De man wist overeind te komen. Mijn collega en ik zetten al onze kracht in om hem weer naar de grond te werken. Ik merkte dat de man weer richting de grond ging en trok hem hard aan zijn arm zodat hij op zijn buik kwam te liggen. We vielen allemaal op de grond waarop direct zijn vrije hand weer richting de broekzak schoot. Ik zag dat mijn collega de jongen een paar harde klappen gaf. Ik merkte dat we het niet gingen redden en drukte op de noodknop van mijn portofoon. Het enige wat ik wist te schreeuwen was; ” ASSISTENTIE COLLEGA”!. Ik hoopte dat de collega’s snel zouden komen, want we hielden het niet lang meer vol. Ik pakte mijn transportboeien en wist deze om één van de polsen van de man te krijgen. Nu had ik controle over deze hand maar hij probeerde zijn lichaam te draaien, zodat hij met zijn andere hand richting zijn wapen kon gaan. Op dat moment kwamen er veel collega’s aan rennen. Hoeveel, dat weet ik tot de dag van vandaag niet eens, maar het waren er veel.
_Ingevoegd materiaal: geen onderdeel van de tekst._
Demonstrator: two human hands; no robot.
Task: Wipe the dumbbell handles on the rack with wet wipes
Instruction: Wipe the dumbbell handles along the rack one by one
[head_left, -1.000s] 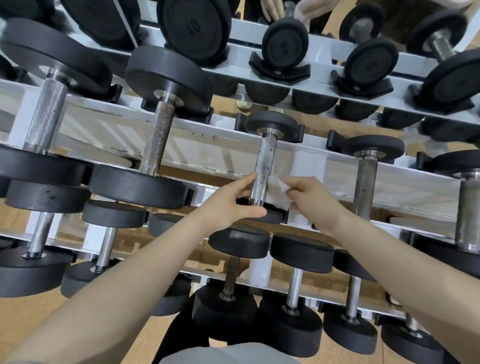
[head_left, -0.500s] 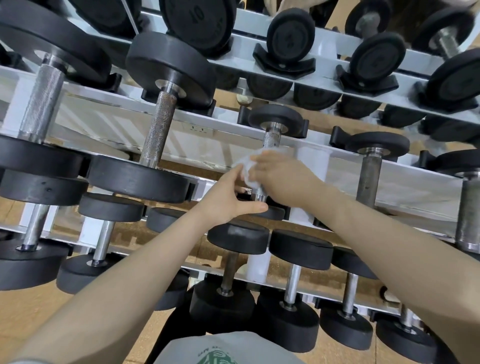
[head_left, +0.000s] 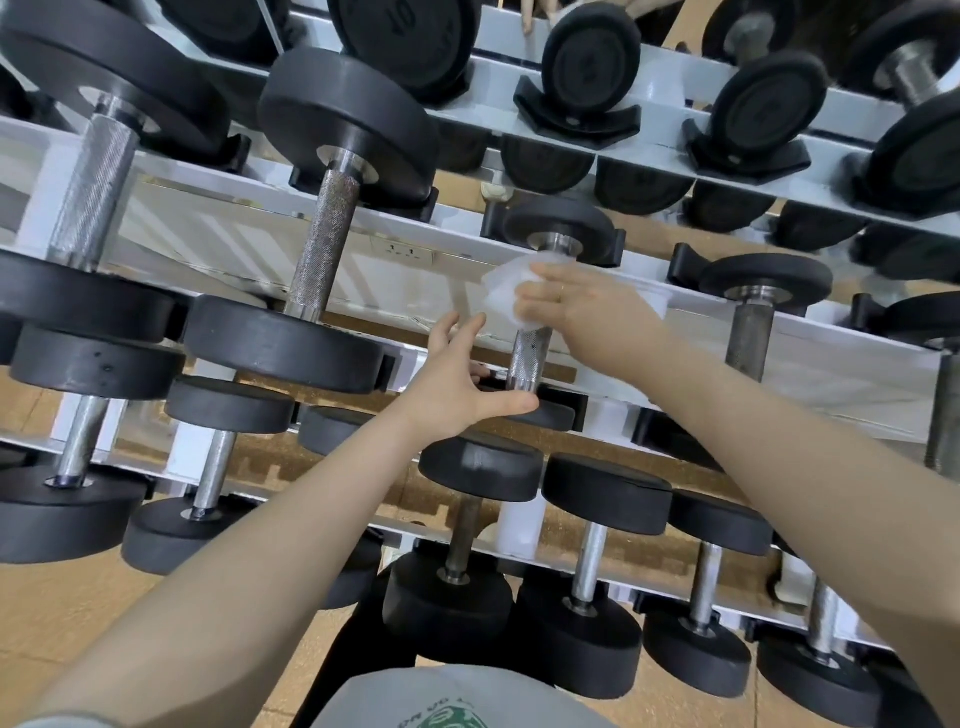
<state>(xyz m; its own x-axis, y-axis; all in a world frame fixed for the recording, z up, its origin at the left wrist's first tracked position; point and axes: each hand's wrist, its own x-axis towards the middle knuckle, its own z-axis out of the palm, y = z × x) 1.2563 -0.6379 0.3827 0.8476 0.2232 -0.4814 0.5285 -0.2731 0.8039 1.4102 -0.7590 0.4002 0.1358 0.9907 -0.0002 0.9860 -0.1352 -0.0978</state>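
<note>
A small dumbbell lies on the middle tier of the white rack (head_left: 223, 228), its knurled steel handle (head_left: 529, 358) running between two black heads. My right hand (head_left: 587, 306) is wrapped around the upper part of that handle with a white wet wipe (head_left: 501, 291) bunched between palm and metal. My left hand (head_left: 457, 384) rests at the near end of the same dumbbell, thumb pressed on the lower black head (head_left: 545, 413), fingers spread beside the bar. The top of the handle is hidden under the wipe.
Larger dumbbells (head_left: 322, 249) sit to the left on the same tier, another (head_left: 753, 332) to the right. Rows of black dumbbells fill the upper (head_left: 587, 67) and lower (head_left: 582, 566) tiers. Tan floor shows below. Someone's fingers (head_left: 540, 10) appear at the top edge.
My right hand brought the wipe from beside the handle onto it and slid it up toward the far head. My left hand stayed at the near end, fingers loosening off the bar.
</note>
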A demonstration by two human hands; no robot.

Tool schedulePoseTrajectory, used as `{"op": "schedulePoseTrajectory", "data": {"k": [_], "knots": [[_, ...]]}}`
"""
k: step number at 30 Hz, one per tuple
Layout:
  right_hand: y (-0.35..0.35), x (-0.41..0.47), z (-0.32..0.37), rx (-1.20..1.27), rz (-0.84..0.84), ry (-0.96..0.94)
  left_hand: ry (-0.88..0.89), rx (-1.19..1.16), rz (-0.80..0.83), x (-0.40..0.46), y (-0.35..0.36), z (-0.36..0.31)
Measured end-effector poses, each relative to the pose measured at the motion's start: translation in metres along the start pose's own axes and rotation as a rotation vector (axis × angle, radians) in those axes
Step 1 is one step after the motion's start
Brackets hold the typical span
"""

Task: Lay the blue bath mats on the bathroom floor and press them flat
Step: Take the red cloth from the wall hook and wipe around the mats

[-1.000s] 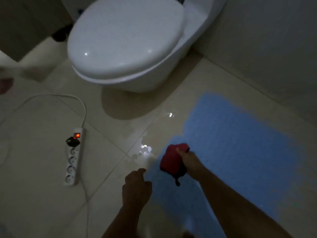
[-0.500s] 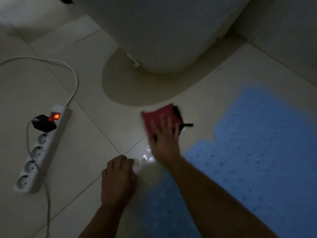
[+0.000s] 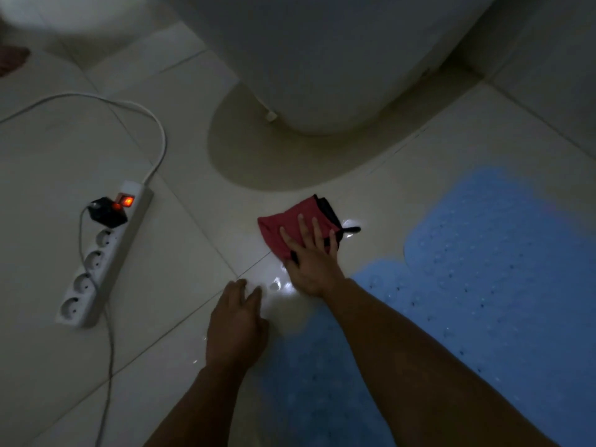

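Head view shows right hand point(image 3: 311, 262), fingers flat, pressing red cloth point(image 3: 288, 225) on wet tile beside blue mat point(image 3: 483, 269), left hand point(image 3: 237, 324) spread; likely drying before pressing mats

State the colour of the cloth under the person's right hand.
Red with a black edge, seen in the head view: the cloth lies under the right hand.

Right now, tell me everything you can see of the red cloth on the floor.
The red cloth with black trim looks like soft folded fabric, lying flat on the pale tiled floor in front of the white toilet base. A black edge and a small black loop stick out at its right side. The right hand presses on it with straight, spread fingers. Wet glints show on the tiles beside it. It lies left of the blue bath mat, apart from it.
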State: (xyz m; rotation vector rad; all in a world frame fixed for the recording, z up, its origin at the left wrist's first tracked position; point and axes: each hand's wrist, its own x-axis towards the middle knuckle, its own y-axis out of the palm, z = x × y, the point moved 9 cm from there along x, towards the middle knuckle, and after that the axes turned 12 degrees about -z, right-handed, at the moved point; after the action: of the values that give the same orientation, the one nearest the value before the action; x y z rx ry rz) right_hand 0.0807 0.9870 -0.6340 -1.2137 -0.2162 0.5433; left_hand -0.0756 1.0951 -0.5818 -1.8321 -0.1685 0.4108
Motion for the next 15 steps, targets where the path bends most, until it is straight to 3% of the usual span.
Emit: {"op": "schedulePoseTrajectory", "data": {"k": [4,8,11,13,15], "knots": [[0.005,-0.025,0.029,0.064,0.018,0.056,-0.125,0.005,-0.040,-0.028,-0.015,0.030],[0.038,-0.120,0.101,0.090,0.148,-0.353,-0.338,-0.055,-0.104,-0.054,-0.032,0.058],[0.034,-0.142,0.085,0.006,0.276,-0.595,-0.337,-0.083,-0.130,-0.053,-0.035,0.062],[0.013,-0.124,0.041,-0.102,0.276,-0.528,-0.292,-0.065,-0.103,-0.051,-0.031,0.057],[-0.019,-0.094,-0.020,-0.190,0.200,-0.299,-0.235,-0.065,-0.091,-0.048,-0.026,0.045]]}}
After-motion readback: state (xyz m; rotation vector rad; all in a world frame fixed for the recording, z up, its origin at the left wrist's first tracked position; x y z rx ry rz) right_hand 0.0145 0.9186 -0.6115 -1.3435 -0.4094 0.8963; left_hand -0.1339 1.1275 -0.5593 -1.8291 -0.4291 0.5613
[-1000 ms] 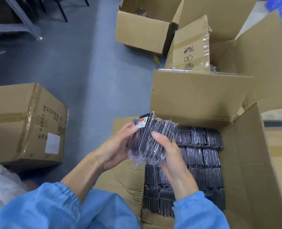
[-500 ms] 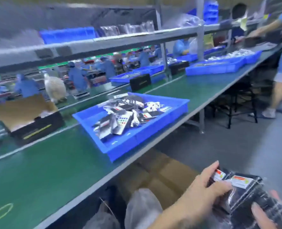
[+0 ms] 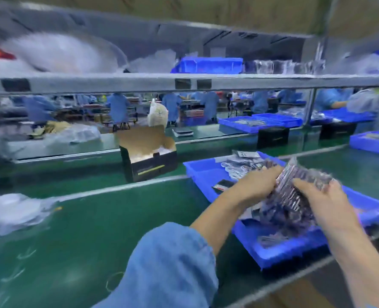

We weten de man samen onder controle te brengen. Mijn collega voelde voorzichtig aan de broekzak van de jongen en haalde daar een doorgeladen vuurwapen uit. De adrenaline stroomde met bakken door mijn lichaam. Overal op mijn lichaam had ik schaafplekken en bloeduitstortingen. Mijn kleding en spullen waren stuk.

Na het incident ben ik meerdere malen naar de rechtbank geweest. Daar kreeg ik tijdens de uitspraak te horen dat de verdachte werd vrijgesproken voor poging doodslag. Dit was wat de officier van Justitie had geëist tegen de verdachte. De rechtbank oordeelde dat mijn spreeksleutelsnoer te flexibel was en dat er niet precies was vastgesteld hoelang het snoer om mijn nek zat. Met zweethanden en kippenvel moest ik dit aanhoren. De verdachte is niet in bezwaar gegaan.